Et pourtant, il y a des choses à faire, mais cela impose un travail de refondation. Etre de Gauche aujourd'hui, c'est quoi ? Il y a au moins un fondement qui n'est guère contestable, c'est le refus d'une société dirigée uniquement par l'économique, où on vit pour travailler au lieu de travailler (éventuellement) pour vivre. C'est le refus du travailler plus pour gagner plus, parce que gagner plus, c'est pas forcement ce qu'on demande car on recherche davantage le "mieux" que le "plus". C'est le refus de cette société de consommation où le citoyen de base est pris pour un con plus souvent qu'à son tour, que ce soit comme électeur, comme consommateur ou comme salarié. Je pense que tous ceux qui se revendiquent de gauche peuvent signer ça. Même à droite, beaucoup signeraient...

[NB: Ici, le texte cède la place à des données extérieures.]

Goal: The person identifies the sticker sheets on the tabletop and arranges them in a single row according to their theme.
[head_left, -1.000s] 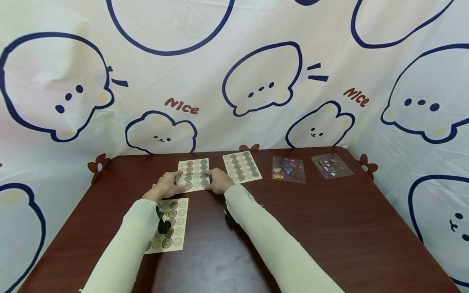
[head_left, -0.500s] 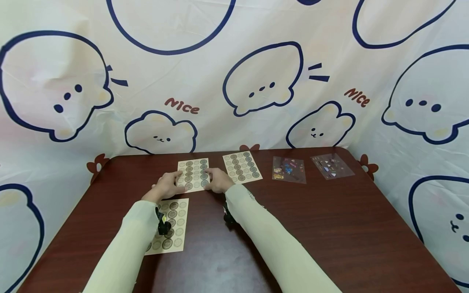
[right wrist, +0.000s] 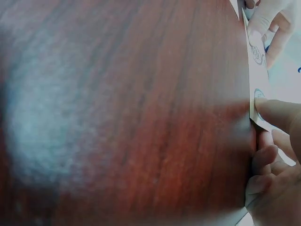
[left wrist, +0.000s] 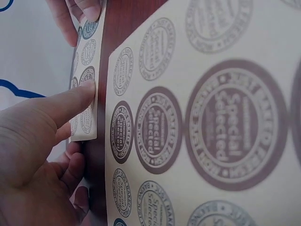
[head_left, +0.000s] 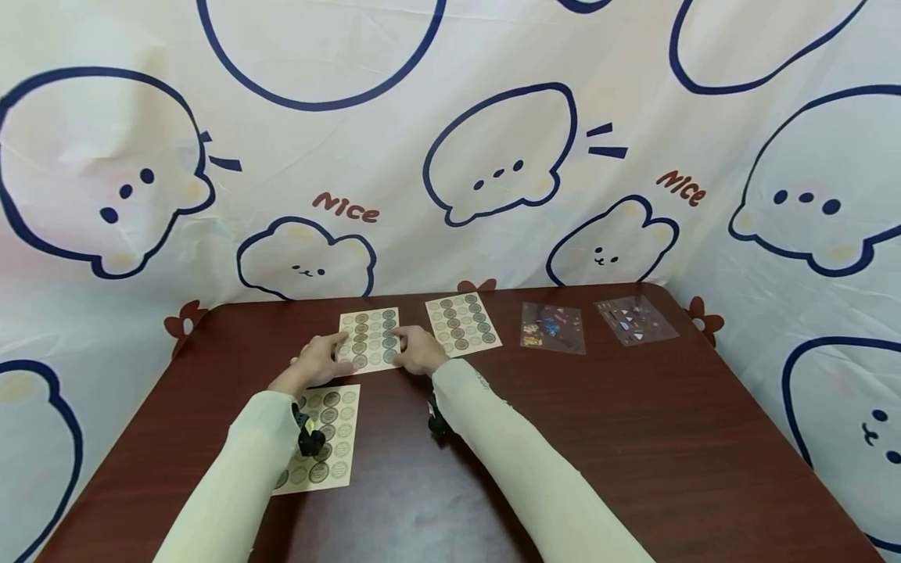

A partir de ce refus, on peut commencer à batir des propositions concrètes. Etre dans le simple refus ne suffit pas (c'est le gros problème de l'extrême-gauche), mais savoir ce que l'on ne veut pas peut aider à définir ce que l'on souhaite, ou du moins, ce qui est acceptable compte tenu des contraintes extérieures sur lesquelles on ne peut guère agir directement et rapidement. C'est là que ça commence à être difficile, car la reprise des vieilles recettes ne donne pas grand chose de bon. Au PS, ils ont tout essayé depuis 30 ans, de la relance keynésienne en 1981 à l'ultra-libéralisme qui ne dit pas son nom en 2000-2002. Depuis, c'est la panne sèche, et plus ça va, plus ça se voit et plus ceux qui sont en place (et on envie d'y rester) sont discrédités pour incarner le changement et le renouveau.

Je vais essayer, cet été, de jouer au militant de gauche qui veut refonder, en proposant, au fil de billets, des pistes sur la base de ce postulat de départ que j'expose ici, à savoir le refus du "néo-libéralisme".